Les trois dernières centrales nucléaires en activité en Allemagne sont situées en Bavière, Basse-Saxe et Bade-Wurtemberg. Photo d'illustration: la centrale nucléaire Isar, exploitée par E.ON à Eschenbach en Basse-Bavière (Allemagne), et construite en bordure de l'Isar, un affluent du Danube qui arrose Munich, le 1er août 2022. (Crédits : Reuters)

C'est un vrai casse-tête pour l'Allemagne. Comment répondre à la demande en besoins énergétiques de sa population et de ses entreprises l'hiver prochain sans compter sur le gaz russe ? Depuis plusieurs mois, le géant gazier Gazprom n'a eu de cesse de baisser les approvisionnements en direction de l'Europe via le gazoduc Nord Stream 1, pénalisant considérablement l'Allemagne. Au déclenchement du conflit, le pays dépendait à plus de 50% de la Russie pour son approvisionnement en gaz, contre encore 35% actuellement.

L'une des pistes actuellement envisagées par le gouvernement est de se tourner de nouveau vers le nucléaire. Une énergie que l'Allemagne avait pourtant décidé d'abandonner à la fin de l'année. Néanmoins, ce mercredi, le chancelier allemand a estimé que cela « peut faire sens » de prolonger la durée d'exploitation des trois dernières centrales nucléaires en activité en Allemagne même si elles « ne sont pertinentes que pour la production d'électricité et seulement pour une petite partie de celle-ci ».

Ces trois centrales concourent actuellement pour 6% de la production nette d'électricité en Allemagne. Une proposition justifiée par le risque de crise énergétique et des pénuries quand les températures diminueront. Preuve que l'inquiétude est bien présente, le 23 juin dernier, Berlin a activé le niveau 2, dit d' « alerte », de son plan d'urgence sur l'approvisionnement en gaz, soit le dernier palier avant l'organisation d'un rationnement énergétique par l'Etat, prévue dans la phase 3.

Berlin doit trancher dans les prochaines semaines sur une possible prolongation de ces centrales, situées en Bavière, Basse-Saxe et Bade-Wurtemberg, en s'appuyant sur une nouvelle expertise en cours. Une fois les résultats de ce « test de résistance » connus « nous tirerons ensuite nos conclusions », a dit le chancelier en visite à Mülheim an der Ruhr (ouest) sur le site de l'industriel Siemens Energy, où une turbine à gaz réparée et destinée à équiper un gazoduc russe vers l'Europe attend d'être acheminée vers la Russie.

Revirement spectaculaire

Mais les différentes forces politiques qui composent la coalition au pouvoir peinent à se mettre d'accord sur la question du nucléaire. Si les Verts sont sceptiques, ils ont néanmoins fait évoluer leur position, catégorique auparavant, et le ministre de l'Economie et de la protection du climat, issu des Verts, a admis, en juin dernier, que le gouvernement s'apprêtait à faire des « choix de société très difficiles ».

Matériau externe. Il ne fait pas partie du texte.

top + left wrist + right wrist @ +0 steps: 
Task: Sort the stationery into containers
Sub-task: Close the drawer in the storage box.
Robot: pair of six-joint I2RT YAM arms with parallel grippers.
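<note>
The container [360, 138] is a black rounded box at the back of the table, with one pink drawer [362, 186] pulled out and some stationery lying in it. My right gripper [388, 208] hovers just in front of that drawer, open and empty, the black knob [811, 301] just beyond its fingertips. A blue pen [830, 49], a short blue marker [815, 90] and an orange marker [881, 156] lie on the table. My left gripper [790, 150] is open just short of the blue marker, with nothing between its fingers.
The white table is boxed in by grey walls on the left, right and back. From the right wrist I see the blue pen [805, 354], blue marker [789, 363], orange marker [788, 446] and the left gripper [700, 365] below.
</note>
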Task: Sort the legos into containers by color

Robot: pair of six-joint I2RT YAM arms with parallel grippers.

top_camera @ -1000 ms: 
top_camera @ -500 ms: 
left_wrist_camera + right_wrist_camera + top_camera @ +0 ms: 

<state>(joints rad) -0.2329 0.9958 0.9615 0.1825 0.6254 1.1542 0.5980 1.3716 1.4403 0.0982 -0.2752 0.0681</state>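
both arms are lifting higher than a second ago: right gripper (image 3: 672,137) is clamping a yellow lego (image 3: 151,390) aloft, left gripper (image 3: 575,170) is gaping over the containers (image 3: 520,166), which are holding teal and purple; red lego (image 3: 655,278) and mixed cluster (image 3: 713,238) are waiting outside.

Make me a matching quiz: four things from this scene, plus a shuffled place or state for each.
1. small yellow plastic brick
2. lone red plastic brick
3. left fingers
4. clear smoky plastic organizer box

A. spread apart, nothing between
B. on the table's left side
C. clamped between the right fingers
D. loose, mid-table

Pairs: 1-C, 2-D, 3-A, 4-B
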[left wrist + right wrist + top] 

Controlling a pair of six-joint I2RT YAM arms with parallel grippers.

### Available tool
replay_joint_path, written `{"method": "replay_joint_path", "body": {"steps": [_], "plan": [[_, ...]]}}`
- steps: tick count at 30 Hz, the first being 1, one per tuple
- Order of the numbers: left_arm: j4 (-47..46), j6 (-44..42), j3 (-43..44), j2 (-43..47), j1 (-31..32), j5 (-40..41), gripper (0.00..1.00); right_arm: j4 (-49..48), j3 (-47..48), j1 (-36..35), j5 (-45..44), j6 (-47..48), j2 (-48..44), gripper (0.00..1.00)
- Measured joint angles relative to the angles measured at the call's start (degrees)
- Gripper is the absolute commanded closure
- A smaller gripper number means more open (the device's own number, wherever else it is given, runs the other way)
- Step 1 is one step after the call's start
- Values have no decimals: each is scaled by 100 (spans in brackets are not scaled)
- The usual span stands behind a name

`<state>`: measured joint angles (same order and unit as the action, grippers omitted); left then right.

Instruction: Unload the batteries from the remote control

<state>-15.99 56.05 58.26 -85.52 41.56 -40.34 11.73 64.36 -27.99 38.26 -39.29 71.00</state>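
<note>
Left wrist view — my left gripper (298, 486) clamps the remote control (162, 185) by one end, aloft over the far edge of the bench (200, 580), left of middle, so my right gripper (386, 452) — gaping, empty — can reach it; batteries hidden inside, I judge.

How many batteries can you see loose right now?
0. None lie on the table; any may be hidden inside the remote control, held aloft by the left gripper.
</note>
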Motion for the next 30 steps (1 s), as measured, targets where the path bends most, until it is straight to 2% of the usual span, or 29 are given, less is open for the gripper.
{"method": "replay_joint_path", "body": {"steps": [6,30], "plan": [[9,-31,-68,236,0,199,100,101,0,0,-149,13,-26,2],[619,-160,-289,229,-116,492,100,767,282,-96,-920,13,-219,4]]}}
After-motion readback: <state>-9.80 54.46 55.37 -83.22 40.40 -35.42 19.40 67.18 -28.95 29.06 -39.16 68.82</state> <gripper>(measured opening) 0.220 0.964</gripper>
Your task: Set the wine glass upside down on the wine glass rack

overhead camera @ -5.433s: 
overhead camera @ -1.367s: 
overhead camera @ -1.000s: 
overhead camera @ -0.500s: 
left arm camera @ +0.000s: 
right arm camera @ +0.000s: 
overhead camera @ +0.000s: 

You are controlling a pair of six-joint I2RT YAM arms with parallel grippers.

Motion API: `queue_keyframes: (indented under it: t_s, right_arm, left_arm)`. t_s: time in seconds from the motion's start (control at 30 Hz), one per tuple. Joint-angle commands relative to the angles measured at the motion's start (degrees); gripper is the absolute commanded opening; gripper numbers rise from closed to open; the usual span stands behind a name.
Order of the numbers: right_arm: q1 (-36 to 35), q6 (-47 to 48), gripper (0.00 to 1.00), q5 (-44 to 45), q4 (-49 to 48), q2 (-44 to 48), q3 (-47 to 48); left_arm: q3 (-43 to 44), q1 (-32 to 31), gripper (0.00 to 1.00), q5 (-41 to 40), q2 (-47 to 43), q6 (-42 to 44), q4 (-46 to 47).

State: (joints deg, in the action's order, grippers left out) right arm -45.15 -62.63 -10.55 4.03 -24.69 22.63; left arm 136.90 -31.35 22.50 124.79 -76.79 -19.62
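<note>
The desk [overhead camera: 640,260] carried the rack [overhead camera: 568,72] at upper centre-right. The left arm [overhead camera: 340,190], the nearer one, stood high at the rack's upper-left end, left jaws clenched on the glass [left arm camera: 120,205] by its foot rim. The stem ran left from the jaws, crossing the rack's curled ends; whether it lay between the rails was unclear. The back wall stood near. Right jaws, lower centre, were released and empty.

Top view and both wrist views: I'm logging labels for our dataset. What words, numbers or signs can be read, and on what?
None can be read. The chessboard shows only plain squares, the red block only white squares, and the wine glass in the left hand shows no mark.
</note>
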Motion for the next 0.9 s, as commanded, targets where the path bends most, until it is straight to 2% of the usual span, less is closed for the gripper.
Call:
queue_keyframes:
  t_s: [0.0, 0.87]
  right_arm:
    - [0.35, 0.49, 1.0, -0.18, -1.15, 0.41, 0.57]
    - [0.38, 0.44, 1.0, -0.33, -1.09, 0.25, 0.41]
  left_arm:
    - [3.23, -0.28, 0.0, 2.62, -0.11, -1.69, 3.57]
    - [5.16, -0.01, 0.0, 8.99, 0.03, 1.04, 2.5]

« Nous sommes déjà dans une situation dans laquelle l'Allemagne ne s'est jamais trouvée. Et si les livraisons de gaz russe restent aussi faibles qu'actuellement, nous allons tout droit vers la pénurie de gaz », a-t-il expliqué.

Le parti social-démocrate d'Olaf Scholz était jusqu'ici réservé, quand les libéraux du FDP y sont favorables. Cette prolongation est aussi réclamée par l'Union conservatrice CDU-CSU dans l'opposition.

Forcé de trouver une solution - au-delà de demander aux ménages d'adopter des habitudes de sobriété énergétique en prenant, par exemple, des douches plus courtes et plus froides -, Olaf Scholz a justifié les réflexions en cours sur le sujet du nucléaire par le fait que le développement des énergies renouvelables, censées remplacer l'énergie nucléaire et le charbon, est plus lent que prévu. Et il est « très différent d'une région à l'autre en Allemagne », a-t-il dit, pointant du doigt l'énergie éolienne :

« C'est particulièrement vrai en Bavière, où l'expansion de l'énergie éolienne a été très lente », a-t-il lancé, dans une pique à l'adresse de cette région historiquement dirigée par les conservateurs et fortement consommatrice d'énergie.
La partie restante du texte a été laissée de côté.